I enjoy the weekly writing exercises and critiques that the IRP writing workshop has provided for many years now.

 

Wheels

by Tom Ashley

One of the great perks when I was elevated into a management position was a new car when I became the head of sales at Turner Broadcasting. I had owned some great cars in the past. After all, I was from Detroit. But the idea of having a nice new car with gas, insurance and repairs fully covered was a big-time bonus.

I was provided with a list of several dealerships with whom we were doing business and took the weekend to shop. Turner didn’t care what it was, but it had to be fairly large for taking clients to lunch, dinner and sporting events. I settled on the biggest Pontiac Grand Prix ever made, jet black and equipped with the largest engine on the market. It was fully loaded with every imaginable option: air conditioning, tape deck, sun roof and it even had a device to listen to, not watch, all of the local television stations. That baby could fly. Other than flooring the accelerator, I took great care of that machine. It was washed every week and it glistened to the point that I could comb my hair in its hood reflection.

About nine months into my job I pulled into my regular spot next to Turner’s. His red Ferarri was nowhere in sight. In its place was a Toyota. I figured Ted was out of town and Vera, his long-suffering secretary, had parked in his space. Wrong.

He must have seen me entering the building as he screeched, “[author, author], come on in here.” In I went. “[author], those A-rabs have us by the balls and are starting to squeeze hard.” He rambled on about an oil embargo, then, cutting to the bottom line, I was told to head over to Voyles’ Toyota, turn in the Grand Prix and pick up my new car.

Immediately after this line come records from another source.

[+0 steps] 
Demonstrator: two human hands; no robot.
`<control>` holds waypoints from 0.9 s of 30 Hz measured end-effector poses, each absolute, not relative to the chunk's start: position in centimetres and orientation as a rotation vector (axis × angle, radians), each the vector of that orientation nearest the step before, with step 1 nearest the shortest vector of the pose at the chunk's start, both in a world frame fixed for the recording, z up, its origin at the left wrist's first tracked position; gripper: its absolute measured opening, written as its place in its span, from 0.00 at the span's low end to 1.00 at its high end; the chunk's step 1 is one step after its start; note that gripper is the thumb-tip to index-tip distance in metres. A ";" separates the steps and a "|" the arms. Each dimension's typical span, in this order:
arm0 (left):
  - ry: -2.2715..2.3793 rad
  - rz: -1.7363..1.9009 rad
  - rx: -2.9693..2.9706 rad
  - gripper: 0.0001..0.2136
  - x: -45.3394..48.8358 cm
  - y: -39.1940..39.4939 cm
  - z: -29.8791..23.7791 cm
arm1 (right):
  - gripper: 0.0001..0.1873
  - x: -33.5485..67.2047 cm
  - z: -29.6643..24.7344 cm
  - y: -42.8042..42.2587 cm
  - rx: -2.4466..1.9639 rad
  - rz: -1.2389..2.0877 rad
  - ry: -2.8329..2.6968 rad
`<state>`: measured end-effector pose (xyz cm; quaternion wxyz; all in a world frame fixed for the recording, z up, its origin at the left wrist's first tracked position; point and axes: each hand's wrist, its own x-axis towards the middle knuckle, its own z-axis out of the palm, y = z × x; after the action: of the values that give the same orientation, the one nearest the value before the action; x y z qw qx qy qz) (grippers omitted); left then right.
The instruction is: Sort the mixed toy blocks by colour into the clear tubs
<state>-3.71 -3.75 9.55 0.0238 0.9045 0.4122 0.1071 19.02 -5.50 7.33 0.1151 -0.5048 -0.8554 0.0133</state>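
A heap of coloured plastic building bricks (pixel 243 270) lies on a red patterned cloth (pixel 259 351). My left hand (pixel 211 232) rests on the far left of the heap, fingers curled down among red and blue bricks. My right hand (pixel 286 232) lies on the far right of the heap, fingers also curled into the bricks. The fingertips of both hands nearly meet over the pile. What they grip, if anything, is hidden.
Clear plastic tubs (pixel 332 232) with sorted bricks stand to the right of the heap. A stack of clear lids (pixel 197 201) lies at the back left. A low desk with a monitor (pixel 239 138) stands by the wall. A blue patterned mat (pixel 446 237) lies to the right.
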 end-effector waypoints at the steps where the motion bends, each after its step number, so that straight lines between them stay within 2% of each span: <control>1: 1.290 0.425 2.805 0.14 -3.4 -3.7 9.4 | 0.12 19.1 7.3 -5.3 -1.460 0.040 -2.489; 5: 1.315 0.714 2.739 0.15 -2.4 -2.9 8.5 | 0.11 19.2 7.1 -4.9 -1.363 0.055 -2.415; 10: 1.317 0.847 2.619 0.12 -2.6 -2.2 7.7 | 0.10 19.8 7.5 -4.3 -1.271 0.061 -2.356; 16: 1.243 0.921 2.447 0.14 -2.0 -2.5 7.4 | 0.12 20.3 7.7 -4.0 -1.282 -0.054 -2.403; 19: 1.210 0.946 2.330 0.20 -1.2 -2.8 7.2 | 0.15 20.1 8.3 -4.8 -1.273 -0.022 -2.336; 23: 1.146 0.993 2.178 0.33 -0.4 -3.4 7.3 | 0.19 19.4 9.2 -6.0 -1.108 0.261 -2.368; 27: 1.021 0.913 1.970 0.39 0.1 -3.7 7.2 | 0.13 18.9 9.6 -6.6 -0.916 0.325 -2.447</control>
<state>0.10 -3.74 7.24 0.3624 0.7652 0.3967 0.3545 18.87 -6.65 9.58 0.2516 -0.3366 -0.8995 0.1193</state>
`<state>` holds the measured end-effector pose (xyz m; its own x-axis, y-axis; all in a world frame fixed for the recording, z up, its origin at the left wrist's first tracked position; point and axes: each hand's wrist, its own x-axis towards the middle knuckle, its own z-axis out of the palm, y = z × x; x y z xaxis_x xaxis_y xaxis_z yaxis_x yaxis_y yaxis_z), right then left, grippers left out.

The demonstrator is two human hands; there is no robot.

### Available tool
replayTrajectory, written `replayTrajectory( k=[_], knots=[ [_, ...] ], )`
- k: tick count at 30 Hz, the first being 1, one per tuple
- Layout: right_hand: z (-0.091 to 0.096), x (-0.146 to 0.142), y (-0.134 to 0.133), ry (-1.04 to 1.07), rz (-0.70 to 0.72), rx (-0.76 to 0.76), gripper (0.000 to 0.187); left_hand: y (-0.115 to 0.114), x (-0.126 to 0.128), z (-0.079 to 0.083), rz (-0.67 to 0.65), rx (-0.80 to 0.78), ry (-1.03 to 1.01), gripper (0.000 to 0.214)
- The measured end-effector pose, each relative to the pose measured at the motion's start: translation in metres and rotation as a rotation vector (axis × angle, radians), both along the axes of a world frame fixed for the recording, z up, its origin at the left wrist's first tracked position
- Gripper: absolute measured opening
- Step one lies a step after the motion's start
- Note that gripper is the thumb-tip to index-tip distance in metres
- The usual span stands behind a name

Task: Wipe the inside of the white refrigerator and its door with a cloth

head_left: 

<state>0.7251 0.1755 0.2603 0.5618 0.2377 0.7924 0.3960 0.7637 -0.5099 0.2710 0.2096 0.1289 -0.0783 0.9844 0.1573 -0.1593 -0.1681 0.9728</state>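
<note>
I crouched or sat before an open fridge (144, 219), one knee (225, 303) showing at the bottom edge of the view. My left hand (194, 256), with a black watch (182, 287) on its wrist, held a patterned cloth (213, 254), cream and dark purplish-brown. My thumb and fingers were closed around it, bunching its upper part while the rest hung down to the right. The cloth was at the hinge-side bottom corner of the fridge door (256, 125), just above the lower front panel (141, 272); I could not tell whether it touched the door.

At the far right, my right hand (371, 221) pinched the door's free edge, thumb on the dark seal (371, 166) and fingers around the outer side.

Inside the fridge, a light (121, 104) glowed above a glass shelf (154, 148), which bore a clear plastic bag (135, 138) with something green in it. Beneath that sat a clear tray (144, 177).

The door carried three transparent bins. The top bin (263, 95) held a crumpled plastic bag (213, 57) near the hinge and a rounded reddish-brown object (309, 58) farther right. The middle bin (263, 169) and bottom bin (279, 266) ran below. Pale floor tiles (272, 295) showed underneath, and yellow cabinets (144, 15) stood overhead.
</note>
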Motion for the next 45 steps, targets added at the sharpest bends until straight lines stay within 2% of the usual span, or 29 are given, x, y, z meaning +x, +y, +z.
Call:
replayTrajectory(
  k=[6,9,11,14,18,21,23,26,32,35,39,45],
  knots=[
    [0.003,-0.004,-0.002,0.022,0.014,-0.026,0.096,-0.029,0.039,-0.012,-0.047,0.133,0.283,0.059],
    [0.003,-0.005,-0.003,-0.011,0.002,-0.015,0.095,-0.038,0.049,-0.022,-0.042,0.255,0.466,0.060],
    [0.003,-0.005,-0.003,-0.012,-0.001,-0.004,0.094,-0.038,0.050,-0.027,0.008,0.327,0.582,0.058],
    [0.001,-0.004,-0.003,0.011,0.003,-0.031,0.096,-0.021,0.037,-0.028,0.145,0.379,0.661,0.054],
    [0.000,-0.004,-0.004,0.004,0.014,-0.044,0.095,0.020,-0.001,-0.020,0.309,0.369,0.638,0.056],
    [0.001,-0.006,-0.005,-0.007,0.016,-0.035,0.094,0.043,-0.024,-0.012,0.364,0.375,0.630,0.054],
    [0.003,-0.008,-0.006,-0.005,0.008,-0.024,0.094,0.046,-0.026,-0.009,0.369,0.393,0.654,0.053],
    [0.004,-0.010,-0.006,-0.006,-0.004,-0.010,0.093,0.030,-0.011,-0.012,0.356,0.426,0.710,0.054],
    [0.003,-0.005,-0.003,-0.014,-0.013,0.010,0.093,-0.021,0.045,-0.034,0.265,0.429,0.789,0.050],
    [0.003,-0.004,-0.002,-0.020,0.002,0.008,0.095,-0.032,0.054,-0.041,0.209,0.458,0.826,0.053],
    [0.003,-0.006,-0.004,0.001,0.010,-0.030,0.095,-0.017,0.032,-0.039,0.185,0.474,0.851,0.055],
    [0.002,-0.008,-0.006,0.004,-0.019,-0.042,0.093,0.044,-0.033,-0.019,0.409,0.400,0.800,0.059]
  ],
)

I don’t know if you recall those early Toyotas, but this was not my happiest moment. I was pissed as I drove off Voyles’ lot in a pea-green, stick-shift, AM-radioed, roll-up-windowed deathtrap. My lawnmower had a larger motor.

A few months later I arrived at the office simultaneously with Turner who was driving a new Lincoln Continental. After my, “What’s this, Ted?” he informed me, “[author], I got to thinking how valuable my life is and how my children should not be put at risk. Driving around in that Toyota was far too dangerous…for me.”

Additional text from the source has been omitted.